Russia Tried To Hack The Vaccine Debate By Deliberately Planting Fake Tweets, New Report States

Russian trolls tried to hack the debate between pro and anti-vaxxers via bot accounts on Twitter, says a new study from the American Journal of Public Health. CNN reports that the discovery was made as a result of research into online behavior and how it informs the conversation around vaccines.

They, however, found out that there was Russian interference in the online discourse and it involved the same perpetrators who have been implicated in presidential election tampering.

The bots and trolls didn’t just favor one side of the debate. They created accounts that advocated vaccines and railed against which were active between 2014 and 2017.

According to the study, their sample contained over 250 tweets that used the “#VaccinateUS.” The tweets for and against were roughly evenly divided while the rest were neutral.

One researcher described the tweets as “weird” as they tied the vaccine to larger political issues like racial inequality and class issues. One tweet linked “clean vaccines” to elitism which stood out since the anti-vaccine stance normally doesn’t target one group over another.

The research also found that these accounts were linked to the Internet Research Agency, a Russian company implicated in election tampering that’s reportedly supported by the Kremlin.

“This is consistent with a strategy of promoting discord across a range of controversial topics — a known tactic employed by Russian troll accounts,” the report said. “Such strategies may undermine the public health: normalizing these debates may lead the public to question long-standing scientific consensus regarding vaccine efficacy.”

If you’re wondering why Russsian would be interested in planting fake tweets within the vaccine debate, the research team isn’t fully certain either.

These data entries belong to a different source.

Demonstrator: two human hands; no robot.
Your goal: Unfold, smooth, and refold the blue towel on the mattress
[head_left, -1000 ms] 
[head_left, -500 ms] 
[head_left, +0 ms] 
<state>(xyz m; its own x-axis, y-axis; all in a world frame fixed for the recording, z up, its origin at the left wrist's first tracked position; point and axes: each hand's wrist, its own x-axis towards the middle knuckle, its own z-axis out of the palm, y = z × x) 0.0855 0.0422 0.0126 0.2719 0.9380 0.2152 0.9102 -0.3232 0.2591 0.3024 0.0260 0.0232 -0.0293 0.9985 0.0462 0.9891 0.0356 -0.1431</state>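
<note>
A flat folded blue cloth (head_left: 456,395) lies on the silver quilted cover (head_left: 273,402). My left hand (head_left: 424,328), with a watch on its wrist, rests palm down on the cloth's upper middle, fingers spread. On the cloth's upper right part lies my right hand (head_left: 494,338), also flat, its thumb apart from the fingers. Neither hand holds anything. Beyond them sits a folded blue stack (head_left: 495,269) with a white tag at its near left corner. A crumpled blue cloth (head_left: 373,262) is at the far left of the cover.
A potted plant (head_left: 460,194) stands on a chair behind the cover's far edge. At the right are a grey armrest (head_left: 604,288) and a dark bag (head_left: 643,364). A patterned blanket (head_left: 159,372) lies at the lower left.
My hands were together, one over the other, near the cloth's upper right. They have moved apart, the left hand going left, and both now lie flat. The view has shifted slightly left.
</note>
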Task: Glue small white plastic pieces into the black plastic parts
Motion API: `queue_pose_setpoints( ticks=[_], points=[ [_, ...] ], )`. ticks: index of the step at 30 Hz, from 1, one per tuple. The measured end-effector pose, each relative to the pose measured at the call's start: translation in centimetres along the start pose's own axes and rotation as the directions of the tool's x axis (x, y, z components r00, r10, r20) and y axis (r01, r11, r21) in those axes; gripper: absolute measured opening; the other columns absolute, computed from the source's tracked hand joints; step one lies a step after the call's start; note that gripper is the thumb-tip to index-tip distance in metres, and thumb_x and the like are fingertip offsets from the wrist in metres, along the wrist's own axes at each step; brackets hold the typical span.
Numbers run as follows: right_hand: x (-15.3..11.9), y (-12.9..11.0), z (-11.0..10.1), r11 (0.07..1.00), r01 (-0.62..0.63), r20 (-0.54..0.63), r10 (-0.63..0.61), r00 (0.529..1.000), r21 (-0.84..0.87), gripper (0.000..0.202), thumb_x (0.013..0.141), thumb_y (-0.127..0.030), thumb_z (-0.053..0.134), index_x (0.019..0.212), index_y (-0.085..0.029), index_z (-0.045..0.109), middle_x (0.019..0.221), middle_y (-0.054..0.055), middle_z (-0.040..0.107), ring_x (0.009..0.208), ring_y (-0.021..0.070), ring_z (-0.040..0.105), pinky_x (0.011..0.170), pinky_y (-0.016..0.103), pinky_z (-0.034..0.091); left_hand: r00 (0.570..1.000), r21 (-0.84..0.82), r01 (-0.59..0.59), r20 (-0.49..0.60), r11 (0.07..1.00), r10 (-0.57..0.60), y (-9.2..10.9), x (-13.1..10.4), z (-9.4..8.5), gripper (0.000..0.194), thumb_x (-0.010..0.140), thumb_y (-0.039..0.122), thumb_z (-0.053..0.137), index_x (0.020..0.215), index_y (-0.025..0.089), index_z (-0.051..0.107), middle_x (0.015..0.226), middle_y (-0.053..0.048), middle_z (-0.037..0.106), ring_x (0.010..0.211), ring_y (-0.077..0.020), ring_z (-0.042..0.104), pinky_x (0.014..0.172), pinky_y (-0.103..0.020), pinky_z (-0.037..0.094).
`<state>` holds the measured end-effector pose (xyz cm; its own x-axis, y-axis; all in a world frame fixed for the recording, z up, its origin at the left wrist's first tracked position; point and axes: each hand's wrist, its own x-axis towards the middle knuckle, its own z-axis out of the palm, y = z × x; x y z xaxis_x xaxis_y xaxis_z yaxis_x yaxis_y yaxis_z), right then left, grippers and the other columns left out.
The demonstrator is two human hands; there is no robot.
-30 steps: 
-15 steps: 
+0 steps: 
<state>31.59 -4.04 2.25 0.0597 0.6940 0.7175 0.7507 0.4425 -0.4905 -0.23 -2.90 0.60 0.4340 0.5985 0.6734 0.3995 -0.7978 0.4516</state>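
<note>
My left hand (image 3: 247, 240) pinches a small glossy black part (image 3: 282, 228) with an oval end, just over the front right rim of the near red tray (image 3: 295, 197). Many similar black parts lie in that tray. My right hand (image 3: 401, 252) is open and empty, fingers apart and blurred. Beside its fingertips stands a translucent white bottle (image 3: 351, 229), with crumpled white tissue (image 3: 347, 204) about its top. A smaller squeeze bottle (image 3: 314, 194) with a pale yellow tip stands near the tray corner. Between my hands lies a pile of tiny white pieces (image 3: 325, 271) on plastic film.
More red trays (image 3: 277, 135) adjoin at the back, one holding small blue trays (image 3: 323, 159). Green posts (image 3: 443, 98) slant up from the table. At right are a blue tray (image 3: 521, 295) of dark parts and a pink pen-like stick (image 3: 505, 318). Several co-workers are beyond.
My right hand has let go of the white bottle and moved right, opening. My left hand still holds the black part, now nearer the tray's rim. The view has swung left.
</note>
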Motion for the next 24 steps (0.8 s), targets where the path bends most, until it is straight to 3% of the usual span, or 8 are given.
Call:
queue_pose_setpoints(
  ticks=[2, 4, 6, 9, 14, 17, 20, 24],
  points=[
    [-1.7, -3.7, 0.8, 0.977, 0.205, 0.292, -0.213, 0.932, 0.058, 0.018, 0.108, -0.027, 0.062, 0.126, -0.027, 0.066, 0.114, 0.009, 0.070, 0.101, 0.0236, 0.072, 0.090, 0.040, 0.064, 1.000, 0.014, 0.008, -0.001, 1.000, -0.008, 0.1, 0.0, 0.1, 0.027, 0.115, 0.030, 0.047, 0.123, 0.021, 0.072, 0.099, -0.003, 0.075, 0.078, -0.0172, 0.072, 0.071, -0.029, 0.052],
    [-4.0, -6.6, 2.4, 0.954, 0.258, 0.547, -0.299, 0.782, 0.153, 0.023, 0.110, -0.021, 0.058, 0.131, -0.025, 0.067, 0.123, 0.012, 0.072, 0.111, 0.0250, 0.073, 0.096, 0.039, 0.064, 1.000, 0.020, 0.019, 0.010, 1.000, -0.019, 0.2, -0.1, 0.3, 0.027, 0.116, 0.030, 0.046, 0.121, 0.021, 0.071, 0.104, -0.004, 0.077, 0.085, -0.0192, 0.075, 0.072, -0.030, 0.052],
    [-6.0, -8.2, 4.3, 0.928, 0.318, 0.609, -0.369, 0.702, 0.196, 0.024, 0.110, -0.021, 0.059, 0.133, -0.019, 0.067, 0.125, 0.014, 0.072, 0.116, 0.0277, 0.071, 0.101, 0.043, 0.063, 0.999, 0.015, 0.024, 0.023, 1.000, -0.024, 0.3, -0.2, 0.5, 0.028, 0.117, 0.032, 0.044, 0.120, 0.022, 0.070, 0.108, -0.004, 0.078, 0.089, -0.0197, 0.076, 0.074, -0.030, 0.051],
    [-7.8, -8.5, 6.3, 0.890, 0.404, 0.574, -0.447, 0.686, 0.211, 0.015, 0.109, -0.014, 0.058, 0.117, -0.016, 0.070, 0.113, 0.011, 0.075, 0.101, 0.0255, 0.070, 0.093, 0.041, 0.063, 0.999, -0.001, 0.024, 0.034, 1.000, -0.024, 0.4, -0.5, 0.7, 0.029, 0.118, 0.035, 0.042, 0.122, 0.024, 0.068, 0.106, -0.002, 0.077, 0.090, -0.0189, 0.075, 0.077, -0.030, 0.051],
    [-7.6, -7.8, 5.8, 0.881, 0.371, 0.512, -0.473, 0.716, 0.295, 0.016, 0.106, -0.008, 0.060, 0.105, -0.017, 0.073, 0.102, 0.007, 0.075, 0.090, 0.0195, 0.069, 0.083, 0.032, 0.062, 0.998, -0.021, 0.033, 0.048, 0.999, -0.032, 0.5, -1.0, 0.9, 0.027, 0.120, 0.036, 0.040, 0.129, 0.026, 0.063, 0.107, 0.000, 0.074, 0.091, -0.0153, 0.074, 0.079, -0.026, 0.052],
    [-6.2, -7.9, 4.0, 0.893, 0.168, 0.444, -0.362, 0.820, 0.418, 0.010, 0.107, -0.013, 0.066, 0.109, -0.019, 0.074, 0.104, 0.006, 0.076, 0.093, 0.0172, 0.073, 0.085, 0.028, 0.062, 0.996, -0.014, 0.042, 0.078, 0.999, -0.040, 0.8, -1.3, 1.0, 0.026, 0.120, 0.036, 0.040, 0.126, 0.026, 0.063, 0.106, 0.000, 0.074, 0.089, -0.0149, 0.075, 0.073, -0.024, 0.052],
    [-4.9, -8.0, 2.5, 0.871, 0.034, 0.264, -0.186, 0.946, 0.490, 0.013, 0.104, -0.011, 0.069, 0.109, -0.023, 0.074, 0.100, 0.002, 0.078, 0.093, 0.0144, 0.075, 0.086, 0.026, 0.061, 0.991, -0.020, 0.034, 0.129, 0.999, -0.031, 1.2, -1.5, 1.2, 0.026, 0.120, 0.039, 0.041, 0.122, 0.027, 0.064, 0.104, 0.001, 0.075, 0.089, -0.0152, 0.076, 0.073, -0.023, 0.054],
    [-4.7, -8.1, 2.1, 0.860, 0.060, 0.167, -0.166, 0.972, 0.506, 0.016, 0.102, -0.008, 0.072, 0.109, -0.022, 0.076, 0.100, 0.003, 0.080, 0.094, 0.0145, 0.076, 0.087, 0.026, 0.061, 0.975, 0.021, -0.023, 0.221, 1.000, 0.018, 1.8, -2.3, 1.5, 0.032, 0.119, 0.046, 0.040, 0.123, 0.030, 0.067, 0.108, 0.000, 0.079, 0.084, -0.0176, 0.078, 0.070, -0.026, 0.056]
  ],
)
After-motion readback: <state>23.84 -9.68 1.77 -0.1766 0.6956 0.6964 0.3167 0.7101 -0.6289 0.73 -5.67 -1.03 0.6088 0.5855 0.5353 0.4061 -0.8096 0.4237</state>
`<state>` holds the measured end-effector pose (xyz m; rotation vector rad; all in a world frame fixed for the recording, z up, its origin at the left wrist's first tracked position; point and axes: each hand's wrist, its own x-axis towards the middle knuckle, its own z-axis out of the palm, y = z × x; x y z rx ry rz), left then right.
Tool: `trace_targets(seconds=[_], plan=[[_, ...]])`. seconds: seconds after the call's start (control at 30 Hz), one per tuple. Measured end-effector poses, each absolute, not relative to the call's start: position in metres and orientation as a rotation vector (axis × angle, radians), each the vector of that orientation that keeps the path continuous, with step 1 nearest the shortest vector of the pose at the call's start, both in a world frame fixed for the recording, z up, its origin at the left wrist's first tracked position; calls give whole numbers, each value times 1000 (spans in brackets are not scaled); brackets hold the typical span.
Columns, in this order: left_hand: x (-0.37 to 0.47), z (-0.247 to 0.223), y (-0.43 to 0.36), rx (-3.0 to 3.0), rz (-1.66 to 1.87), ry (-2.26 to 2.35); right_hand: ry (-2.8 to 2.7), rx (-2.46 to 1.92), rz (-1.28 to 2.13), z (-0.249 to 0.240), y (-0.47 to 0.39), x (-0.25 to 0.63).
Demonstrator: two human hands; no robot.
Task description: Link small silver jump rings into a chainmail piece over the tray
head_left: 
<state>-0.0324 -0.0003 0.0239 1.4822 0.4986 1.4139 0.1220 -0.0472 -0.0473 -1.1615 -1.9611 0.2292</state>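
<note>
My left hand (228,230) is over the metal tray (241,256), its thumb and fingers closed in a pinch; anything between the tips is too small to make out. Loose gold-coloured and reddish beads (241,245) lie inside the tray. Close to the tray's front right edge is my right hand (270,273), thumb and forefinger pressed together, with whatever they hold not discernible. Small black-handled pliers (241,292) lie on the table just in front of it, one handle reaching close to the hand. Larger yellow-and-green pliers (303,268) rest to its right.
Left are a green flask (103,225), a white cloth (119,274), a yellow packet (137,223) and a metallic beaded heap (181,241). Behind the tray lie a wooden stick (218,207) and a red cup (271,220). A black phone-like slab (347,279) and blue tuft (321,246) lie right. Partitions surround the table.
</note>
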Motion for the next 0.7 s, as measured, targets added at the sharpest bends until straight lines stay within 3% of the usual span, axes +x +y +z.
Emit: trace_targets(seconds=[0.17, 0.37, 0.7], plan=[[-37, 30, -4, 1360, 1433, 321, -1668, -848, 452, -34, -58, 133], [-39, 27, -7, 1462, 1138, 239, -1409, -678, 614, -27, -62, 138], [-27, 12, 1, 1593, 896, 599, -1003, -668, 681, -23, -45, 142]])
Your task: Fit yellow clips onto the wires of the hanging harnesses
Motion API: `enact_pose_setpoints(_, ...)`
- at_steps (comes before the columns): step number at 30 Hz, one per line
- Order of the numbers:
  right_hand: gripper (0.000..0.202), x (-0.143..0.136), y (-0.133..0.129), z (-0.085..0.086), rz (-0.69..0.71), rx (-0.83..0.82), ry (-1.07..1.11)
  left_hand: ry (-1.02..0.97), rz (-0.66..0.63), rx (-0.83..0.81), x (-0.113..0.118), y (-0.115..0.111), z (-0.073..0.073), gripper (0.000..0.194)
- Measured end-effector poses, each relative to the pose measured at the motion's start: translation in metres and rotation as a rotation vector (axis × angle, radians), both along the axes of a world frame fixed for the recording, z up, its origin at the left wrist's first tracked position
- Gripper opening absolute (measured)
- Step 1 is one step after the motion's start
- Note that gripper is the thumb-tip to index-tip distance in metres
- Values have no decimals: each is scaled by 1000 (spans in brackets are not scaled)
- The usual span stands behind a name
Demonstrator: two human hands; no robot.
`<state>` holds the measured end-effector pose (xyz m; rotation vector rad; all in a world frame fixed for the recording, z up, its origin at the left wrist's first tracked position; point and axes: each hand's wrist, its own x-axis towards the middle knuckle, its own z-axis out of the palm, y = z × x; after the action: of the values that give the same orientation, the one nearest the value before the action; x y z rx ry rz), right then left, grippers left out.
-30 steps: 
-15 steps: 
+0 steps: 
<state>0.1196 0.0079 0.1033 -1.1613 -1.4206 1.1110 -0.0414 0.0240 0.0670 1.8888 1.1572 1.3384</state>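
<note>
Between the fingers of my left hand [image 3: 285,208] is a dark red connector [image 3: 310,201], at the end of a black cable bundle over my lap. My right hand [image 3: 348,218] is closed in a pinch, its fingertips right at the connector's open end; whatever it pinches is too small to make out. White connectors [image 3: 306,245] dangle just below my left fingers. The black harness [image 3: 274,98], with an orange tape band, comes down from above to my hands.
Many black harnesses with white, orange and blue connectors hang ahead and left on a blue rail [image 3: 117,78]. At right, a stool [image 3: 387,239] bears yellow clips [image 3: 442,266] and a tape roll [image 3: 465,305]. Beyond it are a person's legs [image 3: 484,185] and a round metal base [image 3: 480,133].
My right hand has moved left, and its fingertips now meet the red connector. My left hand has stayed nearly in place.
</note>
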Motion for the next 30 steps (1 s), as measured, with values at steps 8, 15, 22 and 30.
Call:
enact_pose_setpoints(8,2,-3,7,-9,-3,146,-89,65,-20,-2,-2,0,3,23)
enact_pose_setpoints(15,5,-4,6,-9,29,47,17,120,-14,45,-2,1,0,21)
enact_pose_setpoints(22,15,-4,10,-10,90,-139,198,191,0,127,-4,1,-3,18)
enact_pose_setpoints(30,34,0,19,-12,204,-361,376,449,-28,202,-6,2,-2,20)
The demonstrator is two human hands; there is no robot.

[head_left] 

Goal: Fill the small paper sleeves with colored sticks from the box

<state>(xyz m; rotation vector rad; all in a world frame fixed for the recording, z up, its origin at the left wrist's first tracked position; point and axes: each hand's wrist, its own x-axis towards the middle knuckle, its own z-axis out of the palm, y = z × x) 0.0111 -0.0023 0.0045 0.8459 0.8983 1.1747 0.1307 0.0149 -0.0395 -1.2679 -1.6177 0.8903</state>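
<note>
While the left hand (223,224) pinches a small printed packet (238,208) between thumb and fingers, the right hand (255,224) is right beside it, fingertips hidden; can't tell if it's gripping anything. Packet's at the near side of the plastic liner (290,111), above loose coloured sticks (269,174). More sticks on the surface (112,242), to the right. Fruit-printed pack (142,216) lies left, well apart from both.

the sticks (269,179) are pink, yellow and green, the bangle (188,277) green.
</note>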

“The Internet Research Agency has been known to engage in certain behaviors,” said David Broniatowski, lead author of the study and assistant professor at the School of Engineering and Applied Science at George Washington University. “There’s the one everybody knows about, which is the election. They also tend to engage in other topics that promote discord in American society.”

Although he was not part of the study, Patrick Warren, an associate professor of economics at Clemson University told CNN that he believes that their interference in the vaccine debate was an “experiment.” One that didn’t go as planned since the hashtag, “#VaccinateUS” never went viral.

“I would call that an experiment that they abandoned,” he said.

Special Prosecutor Robert Mueller indicted twelve Russian individuals who worked for The Internet Research Agency for their attempts to influence the 2016 US presidential election in favor of then-candidate Donald Trump. A 13th person who was employed by a company that funded them was also indicted, Slate reports. The indictment states that In February 2016 the agency’s employees were given orders to target Hillary Clinton’s campaign with “criticism” while leaving Trump and Bernie Sanders alone because they “liked” them, Slate also reported.